In your reply, write out each entry exactly as given.

---------------

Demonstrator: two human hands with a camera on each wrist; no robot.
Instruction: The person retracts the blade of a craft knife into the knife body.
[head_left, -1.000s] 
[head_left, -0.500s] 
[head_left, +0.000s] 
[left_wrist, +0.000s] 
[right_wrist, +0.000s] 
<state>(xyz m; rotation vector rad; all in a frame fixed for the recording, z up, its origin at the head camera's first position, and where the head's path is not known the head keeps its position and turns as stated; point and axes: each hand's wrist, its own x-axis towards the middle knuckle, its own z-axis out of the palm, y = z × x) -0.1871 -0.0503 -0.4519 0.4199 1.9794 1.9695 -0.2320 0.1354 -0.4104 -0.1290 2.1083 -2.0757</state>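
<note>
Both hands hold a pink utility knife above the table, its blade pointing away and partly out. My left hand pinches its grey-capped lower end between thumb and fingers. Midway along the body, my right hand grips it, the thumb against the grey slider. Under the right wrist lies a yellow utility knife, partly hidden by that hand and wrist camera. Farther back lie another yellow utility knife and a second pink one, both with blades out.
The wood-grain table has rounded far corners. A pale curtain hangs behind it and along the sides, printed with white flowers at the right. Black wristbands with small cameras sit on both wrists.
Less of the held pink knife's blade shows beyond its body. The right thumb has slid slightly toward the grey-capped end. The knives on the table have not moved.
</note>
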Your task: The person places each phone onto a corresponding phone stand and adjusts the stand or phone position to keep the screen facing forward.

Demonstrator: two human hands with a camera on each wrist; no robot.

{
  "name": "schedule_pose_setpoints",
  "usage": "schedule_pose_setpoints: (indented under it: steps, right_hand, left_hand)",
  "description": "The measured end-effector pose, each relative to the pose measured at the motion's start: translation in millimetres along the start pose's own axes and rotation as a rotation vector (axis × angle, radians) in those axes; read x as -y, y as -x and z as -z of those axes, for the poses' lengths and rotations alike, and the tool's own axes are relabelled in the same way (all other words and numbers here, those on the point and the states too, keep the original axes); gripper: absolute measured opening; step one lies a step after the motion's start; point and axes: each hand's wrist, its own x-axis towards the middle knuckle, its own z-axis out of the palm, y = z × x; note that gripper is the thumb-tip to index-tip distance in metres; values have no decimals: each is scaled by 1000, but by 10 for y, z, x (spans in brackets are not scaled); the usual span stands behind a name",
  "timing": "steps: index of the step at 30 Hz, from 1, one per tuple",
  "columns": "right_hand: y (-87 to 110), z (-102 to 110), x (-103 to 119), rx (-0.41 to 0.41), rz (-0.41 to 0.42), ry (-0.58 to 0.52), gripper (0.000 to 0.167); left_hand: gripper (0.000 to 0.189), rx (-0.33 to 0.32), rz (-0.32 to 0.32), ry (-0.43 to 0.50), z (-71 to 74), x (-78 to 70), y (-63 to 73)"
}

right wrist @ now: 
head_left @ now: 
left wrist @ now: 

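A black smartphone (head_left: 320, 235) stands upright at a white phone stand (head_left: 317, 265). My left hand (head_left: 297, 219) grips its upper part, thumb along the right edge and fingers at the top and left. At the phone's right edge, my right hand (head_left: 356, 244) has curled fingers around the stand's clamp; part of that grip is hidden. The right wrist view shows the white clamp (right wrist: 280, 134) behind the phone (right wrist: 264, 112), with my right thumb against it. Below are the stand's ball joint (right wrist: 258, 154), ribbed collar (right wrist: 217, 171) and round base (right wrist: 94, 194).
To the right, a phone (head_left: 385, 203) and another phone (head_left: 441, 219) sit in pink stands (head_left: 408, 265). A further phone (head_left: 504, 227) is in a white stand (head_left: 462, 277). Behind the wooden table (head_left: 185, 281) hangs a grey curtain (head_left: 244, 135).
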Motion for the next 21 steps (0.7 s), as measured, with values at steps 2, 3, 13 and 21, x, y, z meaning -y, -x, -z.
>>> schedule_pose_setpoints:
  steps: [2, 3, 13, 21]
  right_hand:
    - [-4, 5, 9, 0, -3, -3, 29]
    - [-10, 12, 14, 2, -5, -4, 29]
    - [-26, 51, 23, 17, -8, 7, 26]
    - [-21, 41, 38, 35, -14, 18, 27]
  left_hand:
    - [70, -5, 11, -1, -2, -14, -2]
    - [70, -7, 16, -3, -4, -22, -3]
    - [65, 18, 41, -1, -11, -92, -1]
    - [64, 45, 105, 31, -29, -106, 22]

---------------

→ Answer below
Demonstrator: two human hands with a camera on each wrist; no robot.
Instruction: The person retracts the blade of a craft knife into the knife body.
[head_left, -1.000s] 
[head_left, -0.500s] 
[head_left, +0.000s] 
[left_wrist, +0.000s] 
[right_wrist, +0.000s] 
<state>(xyz m; rotation vector rad; all in a frame fixed for the recording, z up, its origin at the head camera's first position, and where the head's path is not known the head keeps its position and turns as stated; point and axes: each hand's wrist, its own x-axis towards the middle knuckle, its own z-axis out of the palm, y = z × x) -0.1871 -0.0503 -0.4519 0.4199 1.9794 1.9695 -0.2320 0.1354 -0.4104 -0.1290 2.1083 -2.0757</state>
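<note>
Both hands hold a pink utility knife above the table, its blade pointing away and partly out. My left hand pinches its grey-capped lower end between thumb and fingers. Midway along the body, my right hand grips it, the thumb against the grey slider. Under the right wrist lies a yellow utility knife, partly hidden by that hand and wrist camera. Farther back lie another yellow utility knife and a second pink one, both with blades out.
The wood-grain table has rounded far corners. A pale curtain hangs behind it and along the sides, printed with white flowers at the right. Black wristbands with small cameras sit on both wrists.
Less of the held pink knife's blade shows beyond its body. The right thumb has slid slightly toward the grey-capped end. The knives on the table have not moved.
</note>
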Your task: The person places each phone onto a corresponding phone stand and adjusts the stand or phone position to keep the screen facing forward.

Demonstrator: two human hands with a camera on each wrist; no robot.

{
  "name": "schedule_pose_setpoints",
  "usage": "schedule_pose_setpoints: (indented under it: steps, right_hand, left_hand)",
  "description": "The measured end-effector pose, each relative to the pose measured at the motion's start: translation in millimetres along the start pose's own axes and rotation as a rotation vector (axis × angle, radians) in those axes; read x as -y, y as -x and z as -z of those axes, for the poses' lengths and rotations alike, and the tool's own axes are relabelled in the same way (all other words and numbers here, those on the point and the states too, keep the original axes); gripper: absolute measured opening; step one lies a step after the motion's start; point and axes: each hand's wrist, its own x-axis towards the middle knuckle, its own z-axis out of the palm, y = z × x; note that gripper is the thumb-tip to index-tip distance in metres; values have no decimals: each is scaled by 1000, but by 10 for y, z, x (spans in brackets are not scaled); the usual span stands behind a name",
  "timing": "steps: index of the step at 30 Hz, from 1, one per tuple",
  "columns": "right_hand: y (-87 to 110), z (-102 to 110), x (-103 to 119), rx (-0.41 to 0.41), rz (-0.41 to 0.42), ry (-0.58 to 0.52), gripper (0.000 to 0.167); left_hand: gripper (0.000 to 0.189), rx (-0.33 to 0.32), rz (-0.32 to 0.32), ry (-0.43 to 0.50), z (-71 to 74), x (-78 to 70), y (-63 to 73)"
}

right wrist @ now: 
head_left @ now: 
left wrist @ now: 

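A black smartphone (head_left: 320, 235) stands upright at a white phone stand (head_left: 317, 265). My left hand (head_left: 297, 219) grips its upper part, thumb along the right edge and fingers at the top and left. At the phone's right edge, my right hand (head_left: 356, 244) has curled fingers around the stand's clamp; part of that grip is hidden. The right wrist view shows the white clamp (right wrist: 280, 134) behind the phone (right wrist: 264, 112), with my right thumb against it. Below are the stand's ball joint (right wrist: 258, 154), ribbed collar (right wrist: 217, 171) and round base (right wrist: 94, 194).
To the right, a phone (head_left: 385, 203) and another phone (head_left: 441, 219) sit in pink stands (head_left: 408, 265). A further phone (head_left: 504, 227) is in a white stand (head_left: 462, 277). Behind the wooden table (head_left: 185, 281) hangs a grey curtain (head_left: 244, 135).
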Motion for the next 21 steps (0.7 s), as measured, with values at steps 2, 3, 13 and 21, x, y, z meaning -y, -x, -z.
>>> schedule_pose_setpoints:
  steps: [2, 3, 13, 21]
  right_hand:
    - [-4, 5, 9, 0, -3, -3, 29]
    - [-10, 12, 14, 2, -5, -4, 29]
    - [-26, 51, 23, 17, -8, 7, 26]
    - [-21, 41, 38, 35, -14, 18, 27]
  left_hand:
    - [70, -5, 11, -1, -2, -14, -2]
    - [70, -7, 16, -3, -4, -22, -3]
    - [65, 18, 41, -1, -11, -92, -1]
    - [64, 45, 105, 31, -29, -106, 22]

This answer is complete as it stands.